DIRECTIONS FOR THIS TASK: Using the material that follows, output exactly the lines from the one containing "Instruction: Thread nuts" through the one containing "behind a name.", with both ends kept.

INFORMATION SHOWN:
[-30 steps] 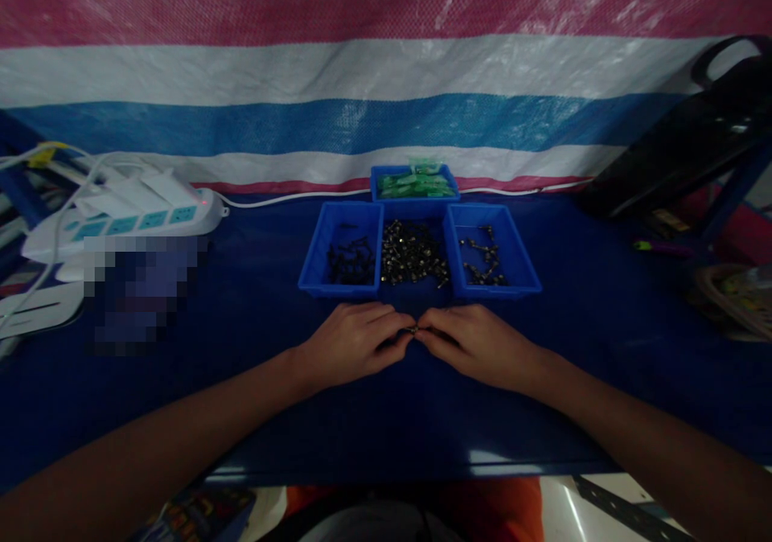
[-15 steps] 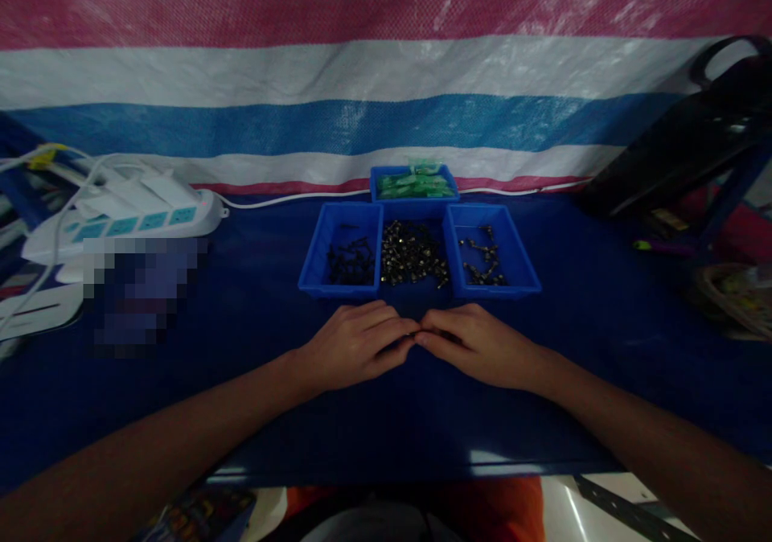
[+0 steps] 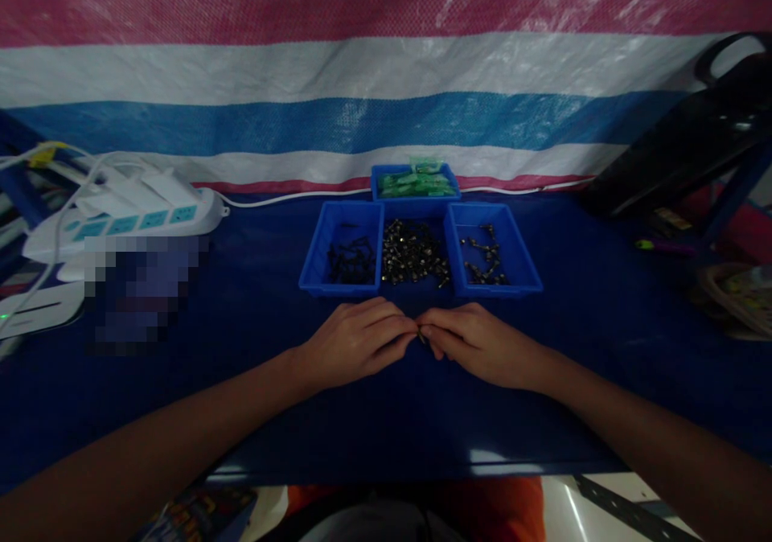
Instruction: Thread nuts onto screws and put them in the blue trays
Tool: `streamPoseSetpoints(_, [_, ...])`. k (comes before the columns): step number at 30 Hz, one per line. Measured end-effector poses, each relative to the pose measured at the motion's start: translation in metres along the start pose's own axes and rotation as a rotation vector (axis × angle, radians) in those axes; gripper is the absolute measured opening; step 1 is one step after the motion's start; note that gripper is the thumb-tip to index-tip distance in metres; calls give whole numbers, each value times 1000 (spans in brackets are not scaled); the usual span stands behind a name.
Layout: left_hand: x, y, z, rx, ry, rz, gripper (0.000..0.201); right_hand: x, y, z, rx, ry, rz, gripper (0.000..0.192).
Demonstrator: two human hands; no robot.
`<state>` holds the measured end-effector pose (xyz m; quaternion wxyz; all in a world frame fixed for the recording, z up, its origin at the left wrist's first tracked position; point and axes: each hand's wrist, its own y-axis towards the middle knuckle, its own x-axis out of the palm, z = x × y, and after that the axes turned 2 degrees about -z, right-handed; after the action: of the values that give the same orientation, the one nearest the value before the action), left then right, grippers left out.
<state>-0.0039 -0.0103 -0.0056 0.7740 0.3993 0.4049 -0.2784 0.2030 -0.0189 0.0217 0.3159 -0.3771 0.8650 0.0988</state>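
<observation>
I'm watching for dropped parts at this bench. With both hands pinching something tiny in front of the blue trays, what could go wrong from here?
1. The small dark metal part pinched between the left hand and right hand could slip and vanish against the dark blue table cover.
2. A forward jerk might knock the shallow blue plastic trays of small dark hardware, just beyond the knuckles.
3. The dim light makes misalignment likely.

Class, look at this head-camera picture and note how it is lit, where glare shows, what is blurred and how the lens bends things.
Head view: dim light, so the left hand and right hand look dark and the small part pinched between them is hard to make out; glare streaks the plastic sheet; a pixelated patch hides things beside the power strip; the wide lens bows the sheet's stripes.
</observation>
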Motion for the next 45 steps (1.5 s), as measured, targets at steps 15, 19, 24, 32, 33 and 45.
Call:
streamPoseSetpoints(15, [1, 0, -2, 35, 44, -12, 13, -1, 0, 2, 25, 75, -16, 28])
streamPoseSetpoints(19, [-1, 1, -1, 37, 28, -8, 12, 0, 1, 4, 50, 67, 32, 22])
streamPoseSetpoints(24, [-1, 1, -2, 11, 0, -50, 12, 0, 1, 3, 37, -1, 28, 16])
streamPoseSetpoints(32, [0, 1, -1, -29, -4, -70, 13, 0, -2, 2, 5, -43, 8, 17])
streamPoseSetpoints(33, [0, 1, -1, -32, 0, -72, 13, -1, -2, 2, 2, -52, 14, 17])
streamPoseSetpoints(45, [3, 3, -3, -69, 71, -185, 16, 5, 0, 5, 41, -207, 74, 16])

WRITTEN ANSWER:
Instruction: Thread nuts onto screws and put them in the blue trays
Tool: `streamPoseSetpoints(_, [_, ...])`. k (comes before the columns): step number at 30 Hz, one per line. Measured end-effector poses, each relative to the pose measured at the motion's start: translation in metres along the start pose's own axes and rotation as a rotation vector (axis × angle, radians) in those axes; gripper is the absolute measured opening; step 1 is one step after the motion's start; note that gripper is the thumb-tip to index-tip distance in metres; calls give whole numbers, each value times 1000 (spans in brackets are not scaled); the usual span stands behind a name.

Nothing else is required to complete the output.